È esattamente questa frase di Marguerite Yourcenar che mi è venuta in mente quando sono entrata, pochi giorni fa, nella nuova biblioteca inaugurata in via Colella a Carrassi. Si tratta di una (la prima) di 11 biblioteche di quartiere che nasceranno in tutta la città per il progetto Colibrì.

Colibrì prevede la riqualificazione di luoghi inutilizzati da tempo al fine di creare presìdi di aggregazione e di promozione della Cultura utili a tutti i cittadini.

Questa biblioteca nasce grazie all’impegno del Municipio II, che ha anticipato i tempi del progetto con l’utilizzo di fondi propri. I libri provengono dall’ex biblioteca della Chiesa Russa e dal Centro di documentazione “Antonino Caponnetto”.

E nasce in un luogo strategico, a pochi passi da molte scuole, vicino al mercato di Santa Scolastica, vicino al carcere.

Quando ho appreso dell’inaugurazione di questa biblioteca, ho inizialmente fatto davvero molta fatica a crederci. Un luogo abbandonato, riqualificato e restituito al suo quartiere…con una biblioteca. Per giunta una biblioteca che dialogherà con altre 10 in tutta la città per creare una rete unica di progetti. Perfetto, cos’altro chiedere?

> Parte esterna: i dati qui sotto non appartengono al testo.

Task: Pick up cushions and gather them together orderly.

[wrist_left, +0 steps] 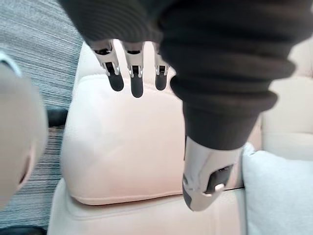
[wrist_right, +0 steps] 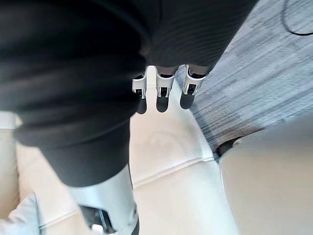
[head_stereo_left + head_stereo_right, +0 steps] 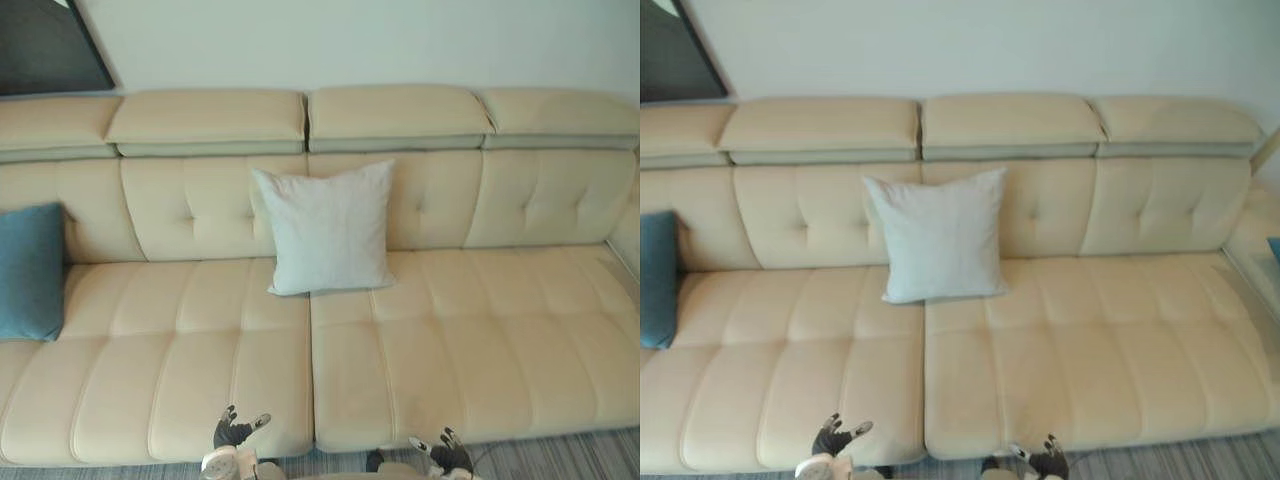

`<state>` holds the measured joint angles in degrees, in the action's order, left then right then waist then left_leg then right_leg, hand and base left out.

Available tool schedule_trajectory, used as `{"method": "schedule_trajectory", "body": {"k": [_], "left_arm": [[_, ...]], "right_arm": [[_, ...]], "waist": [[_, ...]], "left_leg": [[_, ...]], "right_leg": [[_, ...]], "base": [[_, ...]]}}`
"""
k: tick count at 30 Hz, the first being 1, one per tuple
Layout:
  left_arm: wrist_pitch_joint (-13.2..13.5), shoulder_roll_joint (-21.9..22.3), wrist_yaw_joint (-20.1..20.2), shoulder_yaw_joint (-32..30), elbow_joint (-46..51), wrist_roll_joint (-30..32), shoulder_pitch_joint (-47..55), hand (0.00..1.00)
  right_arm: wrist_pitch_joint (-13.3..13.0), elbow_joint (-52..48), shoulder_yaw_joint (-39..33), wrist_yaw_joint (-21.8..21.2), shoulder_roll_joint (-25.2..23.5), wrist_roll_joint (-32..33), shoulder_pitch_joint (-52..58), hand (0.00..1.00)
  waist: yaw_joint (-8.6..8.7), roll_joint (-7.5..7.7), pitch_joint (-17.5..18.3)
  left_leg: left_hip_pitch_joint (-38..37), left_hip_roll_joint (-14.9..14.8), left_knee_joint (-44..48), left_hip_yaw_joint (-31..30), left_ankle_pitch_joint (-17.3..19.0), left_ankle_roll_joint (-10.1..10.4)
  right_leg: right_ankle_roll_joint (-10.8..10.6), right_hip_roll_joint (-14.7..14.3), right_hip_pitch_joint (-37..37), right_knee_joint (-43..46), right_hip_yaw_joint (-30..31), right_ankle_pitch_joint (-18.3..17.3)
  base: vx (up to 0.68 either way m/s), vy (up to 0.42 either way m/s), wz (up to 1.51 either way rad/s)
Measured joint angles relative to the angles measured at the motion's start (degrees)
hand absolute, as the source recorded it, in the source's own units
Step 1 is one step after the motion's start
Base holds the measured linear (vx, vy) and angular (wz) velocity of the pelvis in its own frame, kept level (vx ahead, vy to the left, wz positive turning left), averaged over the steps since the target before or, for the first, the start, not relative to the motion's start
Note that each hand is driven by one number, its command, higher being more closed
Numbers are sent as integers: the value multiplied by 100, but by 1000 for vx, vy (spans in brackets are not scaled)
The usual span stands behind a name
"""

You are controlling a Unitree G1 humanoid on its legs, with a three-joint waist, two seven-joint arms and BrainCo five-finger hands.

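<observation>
waiting before the first pick, left hand (image 3: pixel 235 432) and right hand (image 3: pixel 447 455) hang empty, fingers (image 1: pixel 136 83) straight, at the sofa (image 3: pixel 480 330) front; white cushion (image 3: pixel 325 228) leans mid-sofa, blue cushion (image 3: pixel 30 270) at its left end, so next, i think, comes a reach for one.

Cream sofa (image 3: pixel 1090 340) spanned the frame, set against a pale wall (image 3: pixel 990 45). Pale grey cushion (image 3: pixel 935 235) stood upright near the middle, leaning on the backrest, its lower edge on the seat across the seam between two seat sections. Blue cushion (image 3: pixel 657 280) stood at the far left edge, partly cut off and well apart from the grey one. Left hand (image 3: pixel 833 438) and right hand (image 3: pixel 1048 460) were low at the sofa's front edge, fingers loosely spread and empty, touching neither cushion. Striped grey carpet (image 3: pixel 1180 460) showed at lower right. Dark frame (image 3: pixel 670 55) hung at upper left.
</observation>
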<state>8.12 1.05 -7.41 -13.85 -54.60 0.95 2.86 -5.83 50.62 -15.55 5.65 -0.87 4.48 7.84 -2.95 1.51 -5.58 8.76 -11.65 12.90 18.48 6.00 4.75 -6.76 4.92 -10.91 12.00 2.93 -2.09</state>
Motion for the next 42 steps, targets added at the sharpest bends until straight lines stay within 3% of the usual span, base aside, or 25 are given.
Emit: {"method": "schedule_trajectory", "body": {"k": [1, 3, 5, 6, 7, 8, 9, 10, 12, 13, 15, 16, 17, 19, 20, 23, 25, 26, 28, 33, 42], "left_arm": [[-4, -16, -2, -73, 33, -7, -37, 0], [-6, -74, -10, -79, 173, -33, 19, 0], [-14, -142, -9, -88, 219, -90, 25, 0], [-22, -25, -10, -94, 184, -111, 16, 0], [-12, 65, -8, -98, 148, -113, 34, 0], [19, 17, -25, -90, 298, -117, -34, 0], [18, -5, -24, -82, 323, -120, -71, 0], [-7, -5, -23, -33, 317, -122, -140, 0], [-3, 9, -20, 53, 273, -119, -140, 0], [-5, -12, -20, 174, 213, -119, -152, 0], [-4, -18, -17, 228, 200, -118, -137, 0], [-3, -33, -11, 248, 176, -113, -138, 0], [-3, -31, -8, 243, 212, -116, -159, 0], [-16, 0, -12, 185, 209, -117, -168, 0], [-18, 3, -12, 187, 194, -115, -161, 0], [-37, 73, -7, 166, 26, -103, -147, 0], [-103, 117, -7, 130, -20, -102, -141, 0], [-135, -19, -13, 118, -46, -103, -105, 0], [-140, -154, -8, 125, -62, -97, -25, 0], [-160, -214, 3, 130, -255, 43, 50, 0], [-232, -248, 22, 127, -581, 195, 134, 0]], "right_arm": [[20, 0, 8, 7, -23, 1, -67, 0], [43, 41, 40, 14, -77, 0, 30, 0], [49, 63, 64, 13, -134, -3, -1, 0], [52, 61, 49, 22, -121, -4, -146, 0], [49, 40, 47, 58, -56, -7, -201, 0], [51, 20, 58, 95, -153, -8, -304, 0], [58, 25, 62, 102, -162, -7, -354, 0], [60, 12, 76, 121, -136, -3, -538, 0], [30, -31, 157, 149, -89, -2, -646, 0], [32, -7, 179, 201, -68, -1, -600, 0], [34, -1, 190, 228, -64, -1, -552, 0], [35, 15, 204, 238, -80, 0, -460, 0], [38, 40, 196, 246, -74, -2, -437, 0], [69, 126, 87, 283, -16, -2, -445, 0], [72, 212, 22, 288, -15, -3, -409, 0], [93, 217, -71, 251, -18, -1, -247, 0], [109, 234, -239, 210, -41, -2, -296, 0], [141, 361, -342, 185, -152, -4, -314, 0], [151, 500, -461, 157, -256, -4, -257, 0], [197, 721, -775, 157, -163, -9, -158, 0], [207, 919, -1123, 149, -65, -9, -176, 0]], "waist": [[5, 37, -117], [-32, 192, -59], [-45, 352, 26], [-118, 157, 149], [-212, 35, 182], [-266, 318, 54], [-325, 347, 30], [-379, 243, -51], [-366, 39, -164], [-328, -61, -221], [-315, -93, -226], [-259, -26, -222], [-241, -14, -230], [-248, -37, -247], [-235, -27, -243], [-108, -101, -196], [-40, -201, -143], [-34, -4, -43], [-22, 218, 100], [16, 107, 213], [29, -12, 322]], "left_leg": [[45, -46, 52, -12, -85, 2], [130, -37, 224, -110, -159, 26], [365, 9, 544, -217, -176, 31], [696, 71, 526, -476, -65, 7], [709, 129, 308, -504, -189, -138], [788, 222, 394, -317, -483, -135], [856, 223, 470, -307, -481, -135], [1015, 77, 623, -311, -494, -104], [1008, -145, 602, -346, -604, 55], [928, -279, 466, -374, -829, 112], [842, -269, 79, -436, -1238, 165], [798, -228, -296, -528, -1513, 259], [837, -232, -113, -521, -1360, 219], [988, -193, 932, -637, -519, 65], [921, -148, 1551, -667, -86, -8], [387, -187, 2346, -833, 906, 136], [221, -136, 1878, -804, 1208, 204], [83, 81, 1347, -653, 1229, 86], [-95, 371, 915, -600, 974, -47], [-184, 686, 609, -553, 783, -239], [-651, 770, -140, -711, 404, -142]], "right_leg": [[108, 65, -371, 1745, -276, -645], [-50, 246, -329, 2997, -391, -876], [-204, 274, -364, 3081, -457, -902], [-300, 67, -211, 2360, -428, -924], [-315, 7, -93, 2540, -314, -1076], [-207, 243, 182, 2747, -215, -1377], [-187, 220, 331, 2406, -213, -1562], [-92, 84, 555, 1764, -326, -1733], [-55, -130, 842, 1243, -492, -1725], [21, -240, 899, 1174, -609, -1705], [177, -293, 832, 1130, -728, -1613], [435, -253, 814, 945, -944, -1522], [654, -225, 800, 827, -1050, -1527], [735, -94, 638, 804, -1209, -1433], [688, 8, 604, 793, -1198, -1338], [435, 130, 480, 733, -1175, -1107], [272, 101, 416, 668, -1139, -1024], [204, 197, 377, 506, -988, -908], [205, 262, 494, 132, -840, -678], [151, 420, 735, -419, -683, -277], [161, 323, 901, -638, -690, -259]], "base": [[-70, 27, 4], [-50, -67, 33], [-102, -130, 26], [-157, -25, 0], [-161, 20, -12], [-114, -40, -18], [-165, -155, -26], [-167, -145, -34], [-262, -156, -29], [-299, -180, -9], [-244, -132, 17], [-213, -90, 26], [-246, -90, 10], [-278, 28, -15], [-257, 121, -11], [-193, 247, 5], [-161, 263, 4], [-108, 240, -8], [-45, 187, -8], [-28, 118, 3], [18, -42, 0]]}}
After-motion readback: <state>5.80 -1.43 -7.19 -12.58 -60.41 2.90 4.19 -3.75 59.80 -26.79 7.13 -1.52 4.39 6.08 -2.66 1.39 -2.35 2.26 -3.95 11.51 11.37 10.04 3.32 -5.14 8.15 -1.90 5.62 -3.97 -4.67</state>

Uno spazio che, a Carrassi, si aggiunge a quello della Biblioteca dei Ragazzi di Parco 2 giugno (ne avevo parlato qui) ma che offre qualcosa di diverso e di nuovo.

E così, a pochissimi giorni dall’apertura, sono stata a visitarla: 400 mq di sale, sezione emeroteca e sezione videoteca; tavoli grandi e lindi sui quali leggere; angoli riservati in cui poter studiare senza interferenze. Pace, silenzio e libri. Un’oasi davvero felice nel chiasso da cui siamo circondati.

 

Mi tocca senz’altro rivolgere un plauso ad una Amministrazione che lavora tantissimo per la Cultura in questa Città (penso a teatri e biblioteche in primis); un’Amministrazione che riesce anche, meravigliosamente, a coinvolgere la cittadinanza, che tiene poi il passo con numerosissime iniziative culturali private.

Questo è il bottino della mia prima visita nella nuova biblioteca 😊 A presto!